▶ [DATASET EXCERPT]
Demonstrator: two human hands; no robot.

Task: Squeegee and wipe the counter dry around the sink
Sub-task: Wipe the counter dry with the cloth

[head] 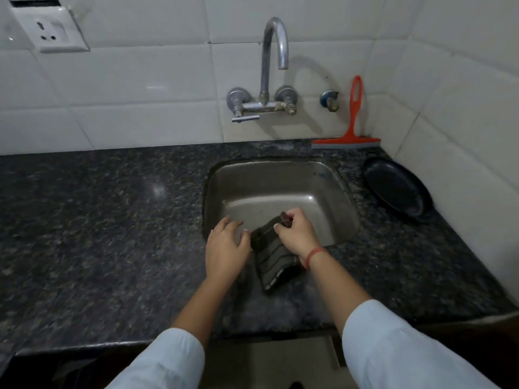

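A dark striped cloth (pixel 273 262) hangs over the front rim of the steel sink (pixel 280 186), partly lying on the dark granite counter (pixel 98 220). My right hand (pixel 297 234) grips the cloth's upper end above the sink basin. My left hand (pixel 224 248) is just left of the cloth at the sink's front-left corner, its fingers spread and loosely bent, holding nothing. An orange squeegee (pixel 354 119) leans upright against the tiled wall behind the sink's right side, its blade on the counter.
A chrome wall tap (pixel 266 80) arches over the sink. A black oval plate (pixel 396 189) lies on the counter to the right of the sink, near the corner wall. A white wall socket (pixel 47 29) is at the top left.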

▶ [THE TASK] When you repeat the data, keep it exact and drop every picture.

▶ [ANSWER BELOW]
Demonstrator: two human hands; no robot.

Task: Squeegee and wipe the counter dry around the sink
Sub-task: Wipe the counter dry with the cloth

[head] 

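A dark striped cloth (pixel 273 262) hangs over the front rim of the steel sink (pixel 280 186), partly lying on the dark granite counter (pixel 98 220). My right hand (pixel 297 234) grips the cloth's upper end above the sink basin. My left hand (pixel 224 248) is just left of the cloth at the sink's front-left corner, its fingers spread and loosely bent, holding nothing. An orange squeegee (pixel 354 119) leans upright against the tiled wall behind the sink's right side, its blade on the counter.
A chrome wall tap (pixel 266 80) arches over the sink. A black oval plate (pixel 396 189) lies on the counter to the right of the sink, near the corner wall. A white wall socket (pixel 47 29) is at the top left.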

This answer requires no further additions.